··· Records provided

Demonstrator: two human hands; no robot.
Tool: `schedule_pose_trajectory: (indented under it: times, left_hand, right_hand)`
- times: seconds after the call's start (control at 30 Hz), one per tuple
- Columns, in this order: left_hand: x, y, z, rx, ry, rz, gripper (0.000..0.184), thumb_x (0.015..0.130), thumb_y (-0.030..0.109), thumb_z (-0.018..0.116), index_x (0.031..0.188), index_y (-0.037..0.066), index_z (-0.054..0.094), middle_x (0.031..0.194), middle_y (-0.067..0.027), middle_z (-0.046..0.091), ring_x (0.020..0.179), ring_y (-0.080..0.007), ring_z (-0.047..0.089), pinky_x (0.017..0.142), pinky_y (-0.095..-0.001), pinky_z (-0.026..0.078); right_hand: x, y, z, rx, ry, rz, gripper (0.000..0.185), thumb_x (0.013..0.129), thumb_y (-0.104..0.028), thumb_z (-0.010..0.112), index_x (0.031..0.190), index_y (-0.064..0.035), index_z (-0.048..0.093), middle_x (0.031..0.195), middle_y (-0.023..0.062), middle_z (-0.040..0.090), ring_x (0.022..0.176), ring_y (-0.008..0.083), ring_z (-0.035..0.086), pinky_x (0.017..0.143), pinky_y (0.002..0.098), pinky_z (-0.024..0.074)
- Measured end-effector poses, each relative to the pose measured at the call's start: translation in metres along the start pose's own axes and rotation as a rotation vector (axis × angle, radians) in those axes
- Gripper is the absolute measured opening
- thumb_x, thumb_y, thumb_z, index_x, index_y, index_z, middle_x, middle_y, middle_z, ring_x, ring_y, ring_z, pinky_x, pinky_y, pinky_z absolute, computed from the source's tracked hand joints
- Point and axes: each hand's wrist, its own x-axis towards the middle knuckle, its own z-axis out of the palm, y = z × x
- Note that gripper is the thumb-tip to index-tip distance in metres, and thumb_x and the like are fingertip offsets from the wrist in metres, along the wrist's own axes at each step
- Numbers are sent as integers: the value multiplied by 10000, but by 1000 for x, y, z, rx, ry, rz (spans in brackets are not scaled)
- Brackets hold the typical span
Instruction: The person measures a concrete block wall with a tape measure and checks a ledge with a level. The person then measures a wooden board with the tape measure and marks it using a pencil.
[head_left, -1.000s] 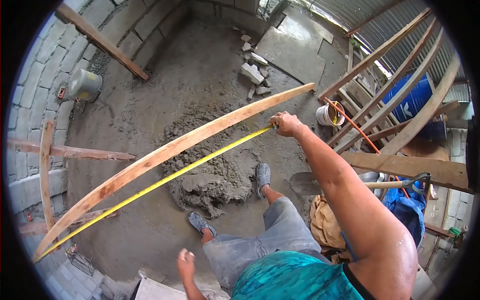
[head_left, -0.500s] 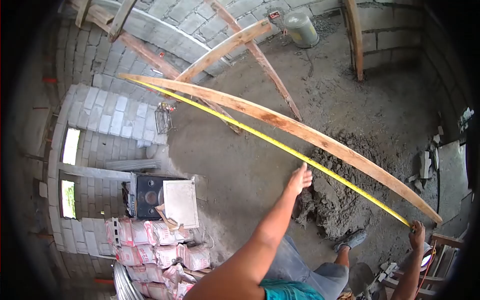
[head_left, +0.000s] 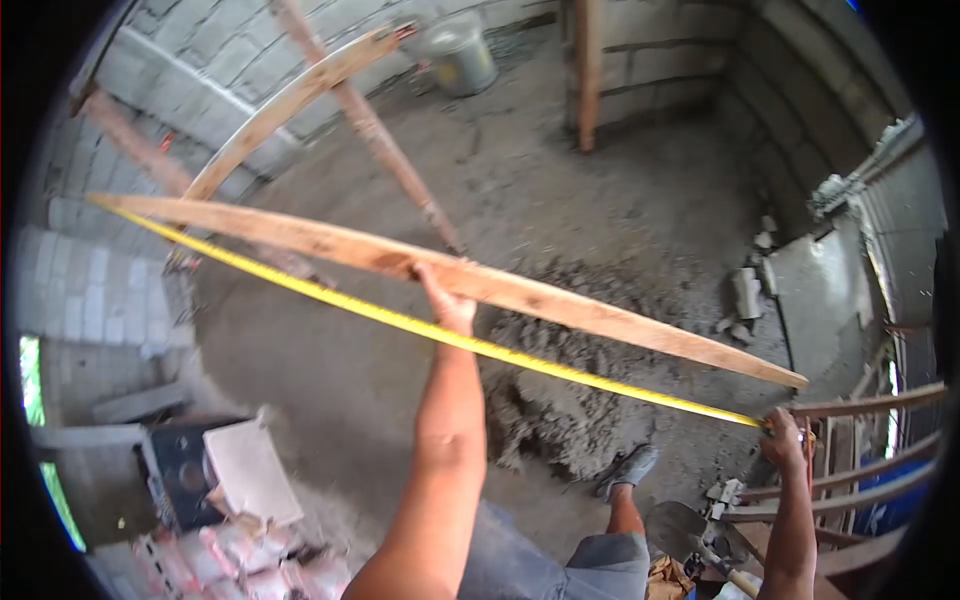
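Note:
My left hand (head_left: 450, 305) is stretched forward over the tape and grips the near edge of a long wooden plank (head_left: 560, 305), its fingertips partly hidden there. Closed around the case of a tape measure is my right hand (head_left: 783, 438), at the plank's right end. From it the yellow tape blade (head_left: 400, 320) runs out to the plank's far left end, sagging slightly below the plank and under my left forearm.
Wet mortar (head_left: 560, 410) is heaped on the concrete floor below the plank. Slanted wooden braces (head_left: 385, 150) and a bucket (head_left: 460, 60) stand farther back. Cement bags (head_left: 220, 560) lie lower left, a shovel (head_left: 680, 530) lower right, beside stacked lumber (head_left: 850, 500).
My left hand has moved from beside the tape, fingers spread, across it to the plank. My right hand still holds the tape measure. The view has shifted right.

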Motion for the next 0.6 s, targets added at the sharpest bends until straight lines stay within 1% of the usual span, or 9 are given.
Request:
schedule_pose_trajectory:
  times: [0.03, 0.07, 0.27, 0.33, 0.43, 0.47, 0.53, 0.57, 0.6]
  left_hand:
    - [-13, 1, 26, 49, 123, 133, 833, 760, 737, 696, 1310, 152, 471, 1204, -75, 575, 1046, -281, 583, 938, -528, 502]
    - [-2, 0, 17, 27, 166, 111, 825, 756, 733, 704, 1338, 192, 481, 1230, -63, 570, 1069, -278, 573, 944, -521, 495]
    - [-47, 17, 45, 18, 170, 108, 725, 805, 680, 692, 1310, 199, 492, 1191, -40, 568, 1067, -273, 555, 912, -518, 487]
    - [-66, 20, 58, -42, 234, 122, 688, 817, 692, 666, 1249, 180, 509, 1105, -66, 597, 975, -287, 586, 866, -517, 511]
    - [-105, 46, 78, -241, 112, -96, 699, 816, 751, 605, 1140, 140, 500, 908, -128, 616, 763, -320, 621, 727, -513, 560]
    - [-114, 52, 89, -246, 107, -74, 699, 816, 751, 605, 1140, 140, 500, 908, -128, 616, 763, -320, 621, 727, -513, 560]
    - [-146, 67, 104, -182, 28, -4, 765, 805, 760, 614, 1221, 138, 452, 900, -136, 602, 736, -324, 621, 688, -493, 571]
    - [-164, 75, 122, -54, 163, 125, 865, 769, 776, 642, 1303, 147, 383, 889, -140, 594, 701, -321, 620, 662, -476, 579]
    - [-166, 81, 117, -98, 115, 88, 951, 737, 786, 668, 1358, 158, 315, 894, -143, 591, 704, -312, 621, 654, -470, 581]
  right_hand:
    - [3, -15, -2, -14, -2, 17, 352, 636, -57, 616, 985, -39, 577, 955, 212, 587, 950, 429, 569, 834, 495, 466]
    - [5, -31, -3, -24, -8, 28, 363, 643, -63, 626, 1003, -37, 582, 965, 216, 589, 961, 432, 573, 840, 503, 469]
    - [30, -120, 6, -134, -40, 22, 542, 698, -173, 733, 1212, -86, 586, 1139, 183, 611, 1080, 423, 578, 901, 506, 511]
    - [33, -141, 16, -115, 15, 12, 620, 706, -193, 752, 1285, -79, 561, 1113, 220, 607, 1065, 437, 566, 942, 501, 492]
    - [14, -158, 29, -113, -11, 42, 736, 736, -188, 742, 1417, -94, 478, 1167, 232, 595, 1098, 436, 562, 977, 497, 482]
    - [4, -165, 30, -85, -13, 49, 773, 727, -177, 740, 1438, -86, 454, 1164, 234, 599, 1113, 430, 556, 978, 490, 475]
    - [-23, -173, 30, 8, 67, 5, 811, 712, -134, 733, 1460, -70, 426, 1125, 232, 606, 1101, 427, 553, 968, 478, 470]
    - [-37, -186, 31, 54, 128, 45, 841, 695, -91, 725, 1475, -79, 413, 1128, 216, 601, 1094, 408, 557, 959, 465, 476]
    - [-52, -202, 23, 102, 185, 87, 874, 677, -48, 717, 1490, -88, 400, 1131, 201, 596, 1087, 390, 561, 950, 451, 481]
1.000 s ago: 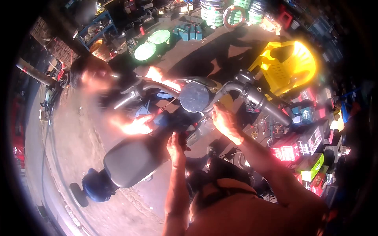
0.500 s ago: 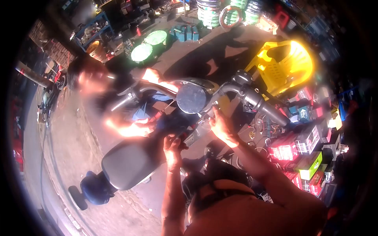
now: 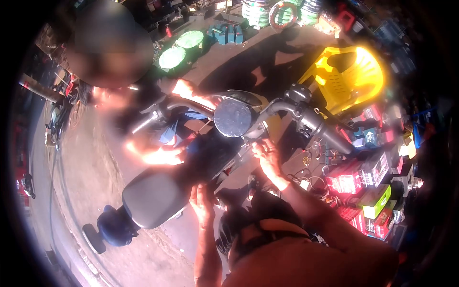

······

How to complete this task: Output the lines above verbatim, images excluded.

Completed task:
Demonstrator: two human hands; no robot.
Tool: `schedule_pose_trajectory: (indented under it: times, left_hand, right_hand)`
- times: seconds after the call's start (control at 30 Hz), one per tuple
- Columns, in this order: left_hand: x, y, z, rx, ry, rz, gripper (0.000..0.184), thumb_x (0.015..0.130), thumb_y (-0.030..0.109), thumb_z (-0.018..0.116), index_x (0.031..0.188), index_y (-0.037..0.066), index_z (-0.054..0.094), middle_x (0.031..0.194), middle_y (-0.067..0.027), middle_z (-0.046..0.091), ring_x (0.020..0.179), ring_y (-0.080..0.007), ring_z (-0.047..0.089), pinky_x (0.017..0.142), pinky_y (-0.095..-0.001), pinky_z (-0.026..0.078); right_hand: x, y, z, rx, ry, rz, gripper (0.000..0.185), thumb_x (0.013..0.129), thumb_y (-0.104..0.028), thumb_z (-0.010..0.112), index_x (0.031..0.190), index_y (-0.064..0.035), index_z (-0.048..0.093), middle_x (0.031..0.195), middle_y (-0.023..0.062), middle_z (-0.040..0.090), ring_x (0.022..0.176), ring_y (-0.008..0.083), ring_z (-0.035..0.086), pinky_x (0.017..0.143), pinky_y (0.002..0.098), pinky_z (-0.024..0.074)
- Measured end-effector poses, each relative to the pose measured at the call's start: translation in metres along the start pose's own axes and rotation as a rotation vector (axis × angle, radians) in those axes
- Gripper is the absolute measured opening
- thumb_x, thumb_y, thumb_z, index_x, index_y, index_z, middle_x, middle_y, middle_z, ring_x, ring_y, ring_z, pinky_x, pinky_y, pinky_z absolute, computed from the source's tracked hand joints
- Point and axes: each hand's wrist, its own x-axis towards the middle knuckle, its own z-axis out of the palm, y = z × x
- Note that gripper is the thumb-tip to index-tip distance in metres, and thumb_x and the like are fingertip offsets from the wrist in metres, along the wrist's own axes at each step
- Numbers are sent as integers: the value multiplied by 10000, but by 1000 for x, y, z, rx, ry, rz (spans in brackets are not scaled)
- Brackets hold the typical span
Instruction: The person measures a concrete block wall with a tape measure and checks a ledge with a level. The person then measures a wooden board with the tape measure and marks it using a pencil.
[head_left, -1.000s] 
[head_left, -0.500s] 
[head_left, +0.000s] 
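Note:
My left hand (head_left: 450, 305) is stretched forward over the tape and grips the near edge of a long wooden plank (head_left: 560, 305), its fingertips partly hidden there. Closed around the case of a tape measure is my right hand (head_left: 783, 438), at the plank's right end. From it the yellow tape blade (head_left: 400, 320) runs out to the plank's far left end, sagging slightly below the plank and under my left forearm.
Wet mortar (head_left: 560, 410) is heaped on the concrete floor below the plank. Slanted wooden braces (head_left: 385, 150) and a bucket (head_left: 460, 60) stand farther back. Cement bags (head_left: 220, 560) lie lower left, a shovel (head_left: 680, 530) lower right, beside stacked lumber (head_left: 850, 500).
My left hand has moved from beside the tape, fingers spread, across it to the plank. My right hand still holds the tape measure. The view has shifted right.
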
Motion for the next 0.6 s, targets added at the sharpest bends until straight lines stay within 1% of the usual span, or 9 are given.
Request:
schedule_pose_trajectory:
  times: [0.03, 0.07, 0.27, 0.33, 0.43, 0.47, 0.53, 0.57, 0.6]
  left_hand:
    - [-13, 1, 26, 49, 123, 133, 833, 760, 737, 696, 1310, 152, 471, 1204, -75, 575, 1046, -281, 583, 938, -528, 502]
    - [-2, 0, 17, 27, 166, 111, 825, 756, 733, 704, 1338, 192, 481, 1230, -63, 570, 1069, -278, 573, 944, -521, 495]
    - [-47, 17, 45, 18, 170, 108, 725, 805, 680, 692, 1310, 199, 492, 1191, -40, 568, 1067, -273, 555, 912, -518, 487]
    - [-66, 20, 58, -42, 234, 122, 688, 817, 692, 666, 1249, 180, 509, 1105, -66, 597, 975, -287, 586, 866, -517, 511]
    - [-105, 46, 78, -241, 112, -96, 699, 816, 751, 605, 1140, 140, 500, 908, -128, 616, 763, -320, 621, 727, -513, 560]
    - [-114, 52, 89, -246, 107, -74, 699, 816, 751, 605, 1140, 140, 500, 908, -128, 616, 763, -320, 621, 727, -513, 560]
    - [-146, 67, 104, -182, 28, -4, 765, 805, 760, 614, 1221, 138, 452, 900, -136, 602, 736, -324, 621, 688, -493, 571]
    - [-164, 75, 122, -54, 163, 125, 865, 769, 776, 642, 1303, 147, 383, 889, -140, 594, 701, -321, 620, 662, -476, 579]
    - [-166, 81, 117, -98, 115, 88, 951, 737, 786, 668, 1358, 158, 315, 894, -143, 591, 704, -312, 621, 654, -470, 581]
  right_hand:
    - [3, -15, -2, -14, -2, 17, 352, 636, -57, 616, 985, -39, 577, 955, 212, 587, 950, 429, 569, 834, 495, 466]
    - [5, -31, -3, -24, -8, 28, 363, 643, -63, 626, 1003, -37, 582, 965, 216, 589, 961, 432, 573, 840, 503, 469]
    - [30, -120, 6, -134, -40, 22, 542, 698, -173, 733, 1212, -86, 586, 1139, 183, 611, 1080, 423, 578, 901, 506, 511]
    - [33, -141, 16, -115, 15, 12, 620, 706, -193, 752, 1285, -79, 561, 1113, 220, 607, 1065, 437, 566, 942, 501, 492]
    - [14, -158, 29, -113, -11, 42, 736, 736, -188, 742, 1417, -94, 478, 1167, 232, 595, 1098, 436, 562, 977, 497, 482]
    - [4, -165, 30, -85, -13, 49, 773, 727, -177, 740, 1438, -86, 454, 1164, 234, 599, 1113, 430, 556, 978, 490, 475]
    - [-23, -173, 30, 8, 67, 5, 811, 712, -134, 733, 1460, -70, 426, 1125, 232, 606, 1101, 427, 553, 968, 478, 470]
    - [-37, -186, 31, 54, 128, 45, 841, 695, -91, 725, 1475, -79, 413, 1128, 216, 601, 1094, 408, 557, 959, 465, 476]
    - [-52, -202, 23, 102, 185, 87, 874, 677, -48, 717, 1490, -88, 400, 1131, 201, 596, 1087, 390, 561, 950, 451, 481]
1.000 s ago: 
0.500 s ago: 
now: 

Nothing further is required of this output.